__What this task involves__
The whole listing below should be output again, word for word.

--- START ---

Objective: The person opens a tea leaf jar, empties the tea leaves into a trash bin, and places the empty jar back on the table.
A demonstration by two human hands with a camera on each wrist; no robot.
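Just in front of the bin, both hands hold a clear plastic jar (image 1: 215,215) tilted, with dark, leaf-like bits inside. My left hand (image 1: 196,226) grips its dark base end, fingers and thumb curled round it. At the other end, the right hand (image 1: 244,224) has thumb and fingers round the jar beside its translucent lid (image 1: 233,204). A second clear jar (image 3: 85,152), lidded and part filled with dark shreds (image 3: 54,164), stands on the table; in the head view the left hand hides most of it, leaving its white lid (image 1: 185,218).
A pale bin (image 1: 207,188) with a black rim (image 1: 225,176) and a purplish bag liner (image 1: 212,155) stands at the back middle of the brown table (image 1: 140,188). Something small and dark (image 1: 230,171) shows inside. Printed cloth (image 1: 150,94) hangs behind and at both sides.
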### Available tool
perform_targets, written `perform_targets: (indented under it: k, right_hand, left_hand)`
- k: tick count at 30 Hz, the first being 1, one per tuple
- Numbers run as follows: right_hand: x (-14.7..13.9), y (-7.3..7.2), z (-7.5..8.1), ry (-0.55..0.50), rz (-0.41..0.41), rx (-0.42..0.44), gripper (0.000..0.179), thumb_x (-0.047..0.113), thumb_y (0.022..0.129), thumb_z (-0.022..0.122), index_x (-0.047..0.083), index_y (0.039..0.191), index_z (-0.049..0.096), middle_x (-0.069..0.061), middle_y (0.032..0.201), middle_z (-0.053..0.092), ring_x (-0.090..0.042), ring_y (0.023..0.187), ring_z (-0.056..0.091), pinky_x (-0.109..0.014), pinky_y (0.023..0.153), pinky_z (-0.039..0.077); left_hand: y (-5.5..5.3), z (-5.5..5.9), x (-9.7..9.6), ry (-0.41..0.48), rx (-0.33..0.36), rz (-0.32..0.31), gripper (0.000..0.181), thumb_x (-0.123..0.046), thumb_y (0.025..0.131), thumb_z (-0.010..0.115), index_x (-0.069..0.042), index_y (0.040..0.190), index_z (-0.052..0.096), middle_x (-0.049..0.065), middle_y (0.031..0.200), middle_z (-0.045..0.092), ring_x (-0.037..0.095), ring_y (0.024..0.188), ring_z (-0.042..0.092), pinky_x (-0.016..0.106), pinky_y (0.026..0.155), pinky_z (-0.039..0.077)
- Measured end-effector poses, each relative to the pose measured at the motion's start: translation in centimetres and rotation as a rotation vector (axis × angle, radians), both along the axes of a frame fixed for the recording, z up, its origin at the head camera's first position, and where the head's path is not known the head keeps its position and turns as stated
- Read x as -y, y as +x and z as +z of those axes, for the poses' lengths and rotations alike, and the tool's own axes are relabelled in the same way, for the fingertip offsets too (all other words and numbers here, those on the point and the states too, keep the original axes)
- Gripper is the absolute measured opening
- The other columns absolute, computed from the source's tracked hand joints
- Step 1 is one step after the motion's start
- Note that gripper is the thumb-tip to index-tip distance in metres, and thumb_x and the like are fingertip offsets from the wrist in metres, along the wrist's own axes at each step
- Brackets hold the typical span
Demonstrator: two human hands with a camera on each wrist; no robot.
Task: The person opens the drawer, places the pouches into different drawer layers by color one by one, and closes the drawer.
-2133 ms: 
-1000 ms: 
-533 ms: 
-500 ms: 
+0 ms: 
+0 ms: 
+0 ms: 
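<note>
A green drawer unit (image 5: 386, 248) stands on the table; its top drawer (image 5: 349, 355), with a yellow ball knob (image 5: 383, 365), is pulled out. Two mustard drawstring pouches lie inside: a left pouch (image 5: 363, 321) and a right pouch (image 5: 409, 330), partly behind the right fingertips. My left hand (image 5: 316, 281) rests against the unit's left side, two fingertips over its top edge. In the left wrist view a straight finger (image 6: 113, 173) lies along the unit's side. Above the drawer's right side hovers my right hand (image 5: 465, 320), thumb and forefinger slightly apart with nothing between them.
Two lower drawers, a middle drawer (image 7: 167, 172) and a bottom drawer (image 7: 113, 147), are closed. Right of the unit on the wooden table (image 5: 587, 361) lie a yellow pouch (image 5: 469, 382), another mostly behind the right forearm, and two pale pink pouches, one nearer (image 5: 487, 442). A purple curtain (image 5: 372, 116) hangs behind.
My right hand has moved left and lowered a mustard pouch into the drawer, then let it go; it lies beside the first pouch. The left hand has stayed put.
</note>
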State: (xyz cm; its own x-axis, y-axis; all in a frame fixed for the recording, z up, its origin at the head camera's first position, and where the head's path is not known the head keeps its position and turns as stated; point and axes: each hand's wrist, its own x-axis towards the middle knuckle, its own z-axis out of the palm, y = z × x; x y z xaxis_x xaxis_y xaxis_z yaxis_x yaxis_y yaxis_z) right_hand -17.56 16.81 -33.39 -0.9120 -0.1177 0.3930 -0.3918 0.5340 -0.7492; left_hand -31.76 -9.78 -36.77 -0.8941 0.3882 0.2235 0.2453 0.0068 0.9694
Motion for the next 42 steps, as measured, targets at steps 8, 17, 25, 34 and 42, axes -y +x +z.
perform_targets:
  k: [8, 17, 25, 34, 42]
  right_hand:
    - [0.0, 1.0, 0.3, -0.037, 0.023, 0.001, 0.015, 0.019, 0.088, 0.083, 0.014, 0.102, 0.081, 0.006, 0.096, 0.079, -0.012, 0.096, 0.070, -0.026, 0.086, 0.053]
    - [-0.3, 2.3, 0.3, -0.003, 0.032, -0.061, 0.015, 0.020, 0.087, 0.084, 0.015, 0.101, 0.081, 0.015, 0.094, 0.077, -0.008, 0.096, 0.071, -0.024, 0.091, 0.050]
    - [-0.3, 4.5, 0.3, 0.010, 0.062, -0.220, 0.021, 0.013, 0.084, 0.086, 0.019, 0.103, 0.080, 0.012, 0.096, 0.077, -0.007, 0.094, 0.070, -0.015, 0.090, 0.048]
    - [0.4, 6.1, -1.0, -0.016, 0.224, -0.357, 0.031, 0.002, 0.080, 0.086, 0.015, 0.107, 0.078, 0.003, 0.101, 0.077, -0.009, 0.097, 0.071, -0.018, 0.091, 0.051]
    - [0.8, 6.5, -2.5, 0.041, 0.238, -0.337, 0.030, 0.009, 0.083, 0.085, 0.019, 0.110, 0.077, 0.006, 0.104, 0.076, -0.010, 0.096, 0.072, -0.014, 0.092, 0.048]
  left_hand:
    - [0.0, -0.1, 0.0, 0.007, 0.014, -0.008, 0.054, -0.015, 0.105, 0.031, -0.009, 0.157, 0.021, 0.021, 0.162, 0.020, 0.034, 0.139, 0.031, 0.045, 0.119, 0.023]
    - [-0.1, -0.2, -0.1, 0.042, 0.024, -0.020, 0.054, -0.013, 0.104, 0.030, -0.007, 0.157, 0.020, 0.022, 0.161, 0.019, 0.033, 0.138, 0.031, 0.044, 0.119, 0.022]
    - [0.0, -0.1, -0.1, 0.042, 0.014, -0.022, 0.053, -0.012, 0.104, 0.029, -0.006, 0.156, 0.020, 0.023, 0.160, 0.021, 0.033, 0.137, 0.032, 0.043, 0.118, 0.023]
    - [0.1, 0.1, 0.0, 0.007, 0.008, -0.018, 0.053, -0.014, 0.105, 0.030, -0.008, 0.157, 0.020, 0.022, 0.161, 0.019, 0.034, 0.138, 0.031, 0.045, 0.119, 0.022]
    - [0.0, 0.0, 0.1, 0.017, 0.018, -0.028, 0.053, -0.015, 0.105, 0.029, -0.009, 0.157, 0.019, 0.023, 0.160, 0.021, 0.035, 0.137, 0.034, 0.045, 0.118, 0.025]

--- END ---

__Result__
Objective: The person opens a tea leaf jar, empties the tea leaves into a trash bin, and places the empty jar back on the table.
A demonstration by two human hands with a camera on each wrist; no robot.
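Just in front of the bin, both hands hold a clear plastic jar (image 1: 215,215) tilted, with dark, leaf-like bits inside. My left hand (image 1: 196,226) grips its dark base end, fingers and thumb curled round it. At the other end, the right hand (image 1: 244,224) has thumb and fingers round the jar beside its translucent lid (image 1: 233,204). A second clear jar (image 3: 85,152), lidded and part filled with dark shreds (image 3: 54,164), stands on the table; in the head view the left hand hides most of it, leaving its white lid (image 1: 185,218).
A pale bin (image 1: 207,188) with a black rim (image 1: 225,176) and a purplish bag liner (image 1: 212,155) stands at the back middle of the brown table (image 1: 140,188). Something small and dark (image 1: 230,171) shows inside. Printed cloth (image 1: 150,94) hangs behind and at both sides.
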### Available tool
perform_targets, written `perform_targets: (indented under it: k, right_hand, left_hand)`
- k: tick count at 30 Hz, the first being 1, one per tuple
- Numbers run as follows: right_hand: x (-14.7..13.9), y (-7.3..7.2), z (-7.5..8.1), ry (-0.55..0.50), rz (-0.41..0.41), rx (-0.42..0.44), gripper (0.000..0.179), thumb_x (-0.047..0.113), thumb_y (0.022..0.129), thumb_z (-0.022..0.122), index_x (-0.047..0.083), index_y (0.039..0.191), index_z (-0.049..0.096), middle_x (-0.069..0.061), middle_y (0.032..0.201), middle_z (-0.053..0.092), ring_x (-0.090..0.042), ring_y (0.023..0.187), ring_z (-0.056..0.091), pinky_x (-0.109..0.014), pinky_y (0.023..0.153), pinky_z (-0.039..0.077); left_hand: y (-5.5..5.3), z (-5.5..5.9), x (-9.7..9.6), ry (-0.41..0.48), rx (-0.33..0.36), rz (-0.32..0.31), gripper (0.000..0.181), thumb_x (-0.123..0.046), thumb_y (0.025..0.131), thumb_z (-0.010..0.115), index_x (-0.069..0.042), index_y (0.040..0.190), index_z (-0.052..0.096), middle_x (-0.049..0.065), middle_y (0.031..0.200), middle_z (-0.045..0.092), ring_x (-0.037..0.095), ring_y (0.024..0.188), ring_z (-0.042..0.092), pinky_x (-0.016..0.106), pinky_y (0.026..0.155), pinky_z (-0.039..0.077)
- Measured end-effector poses, each relative to the pose measured at the motion's start: translation in centimetres and rotation as a rotation vector (axis × angle, radians), both along the axes of a frame fixed for the recording, z up, its origin at the head camera's first position, and where the head's path is not known the head keeps its position and turns as stated
- Read x as -y, y as +x and z as +z of those axes, for the poses' lengths and rotations alike, and the tool's own axes are relabelled in the same way, for the fingertip offsets too (all other words and numbers here, those on the point and the states too, keep the original axes)
- Gripper is the absolute measured opening
- The other columns absolute, computed from the source's tracked hand joints
- Step 1 is one step after the motion's start
- Note that gripper is the thumb-tip to index-tip distance in metres, and thumb_x and the like are fingertip offsets from the wrist in metres, along the wrist's own axes at each step
- Brackets hold the typical span
Demonstrator: two human hands with a camera on each wrist; no robot.
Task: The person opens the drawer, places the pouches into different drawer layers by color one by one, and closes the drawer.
-2133 ms: 
-1000 ms: 
-533 ms: 
-500 ms: 
+0 ms: 
+0 ms: 
+0 ms: 
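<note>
A green drawer unit (image 5: 386, 248) stands on the table; its top drawer (image 5: 349, 355), with a yellow ball knob (image 5: 383, 365), is pulled out. Two mustard drawstring pouches lie inside: a left pouch (image 5: 363, 321) and a right pouch (image 5: 409, 330), partly behind the right fingertips. My left hand (image 5: 316, 281) rests against the unit's left side, two fingertips over its top edge. In the left wrist view a straight finger (image 6: 113, 173) lies along the unit's side. Above the drawer's right side hovers my right hand (image 5: 465, 320), thumb and forefinger slightly apart with nothing between them.
Two lower drawers, a middle drawer (image 7: 167, 172) and a bottom drawer (image 7: 113, 147), are closed. Right of the unit on the wooden table (image 5: 587, 361) lie a yellow pouch (image 5: 469, 382), another mostly behind the right forearm, and two pale pink pouches, one nearer (image 5: 487, 442). A purple curtain (image 5: 372, 116) hangs behind.
My right hand has moved left and lowered a mustard pouch into the drawer, then let it go; it lies beside the first pouch. The left hand has stayed put.
</note>
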State: (xyz cm; its own x-axis, y-axis; all in a frame fixed for the recording, z up, its origin at the head camera's first position, and where the head's path is not known the head keeps its position and turns as stated; point and axes: each hand's wrist, its own x-axis towards the middle knuckle, its own z-axis out of the palm, y = z × x; x y z xaxis_x xaxis_y xaxis_z yaxis_x yaxis_y yaxis_z) right_hand -17.56 16.81 -33.39 -0.9120 -0.1177 0.3930 -0.3918 0.5340 -0.7492; left_hand -31.76 -9.78 -36.77 -0.8941 0.3882 0.2235 0.2453 0.0068 0.9694
Motion for the next 42 steps, as measured, targets at steps 8, 17, 25, 34 and 42, axes -y +x +z.
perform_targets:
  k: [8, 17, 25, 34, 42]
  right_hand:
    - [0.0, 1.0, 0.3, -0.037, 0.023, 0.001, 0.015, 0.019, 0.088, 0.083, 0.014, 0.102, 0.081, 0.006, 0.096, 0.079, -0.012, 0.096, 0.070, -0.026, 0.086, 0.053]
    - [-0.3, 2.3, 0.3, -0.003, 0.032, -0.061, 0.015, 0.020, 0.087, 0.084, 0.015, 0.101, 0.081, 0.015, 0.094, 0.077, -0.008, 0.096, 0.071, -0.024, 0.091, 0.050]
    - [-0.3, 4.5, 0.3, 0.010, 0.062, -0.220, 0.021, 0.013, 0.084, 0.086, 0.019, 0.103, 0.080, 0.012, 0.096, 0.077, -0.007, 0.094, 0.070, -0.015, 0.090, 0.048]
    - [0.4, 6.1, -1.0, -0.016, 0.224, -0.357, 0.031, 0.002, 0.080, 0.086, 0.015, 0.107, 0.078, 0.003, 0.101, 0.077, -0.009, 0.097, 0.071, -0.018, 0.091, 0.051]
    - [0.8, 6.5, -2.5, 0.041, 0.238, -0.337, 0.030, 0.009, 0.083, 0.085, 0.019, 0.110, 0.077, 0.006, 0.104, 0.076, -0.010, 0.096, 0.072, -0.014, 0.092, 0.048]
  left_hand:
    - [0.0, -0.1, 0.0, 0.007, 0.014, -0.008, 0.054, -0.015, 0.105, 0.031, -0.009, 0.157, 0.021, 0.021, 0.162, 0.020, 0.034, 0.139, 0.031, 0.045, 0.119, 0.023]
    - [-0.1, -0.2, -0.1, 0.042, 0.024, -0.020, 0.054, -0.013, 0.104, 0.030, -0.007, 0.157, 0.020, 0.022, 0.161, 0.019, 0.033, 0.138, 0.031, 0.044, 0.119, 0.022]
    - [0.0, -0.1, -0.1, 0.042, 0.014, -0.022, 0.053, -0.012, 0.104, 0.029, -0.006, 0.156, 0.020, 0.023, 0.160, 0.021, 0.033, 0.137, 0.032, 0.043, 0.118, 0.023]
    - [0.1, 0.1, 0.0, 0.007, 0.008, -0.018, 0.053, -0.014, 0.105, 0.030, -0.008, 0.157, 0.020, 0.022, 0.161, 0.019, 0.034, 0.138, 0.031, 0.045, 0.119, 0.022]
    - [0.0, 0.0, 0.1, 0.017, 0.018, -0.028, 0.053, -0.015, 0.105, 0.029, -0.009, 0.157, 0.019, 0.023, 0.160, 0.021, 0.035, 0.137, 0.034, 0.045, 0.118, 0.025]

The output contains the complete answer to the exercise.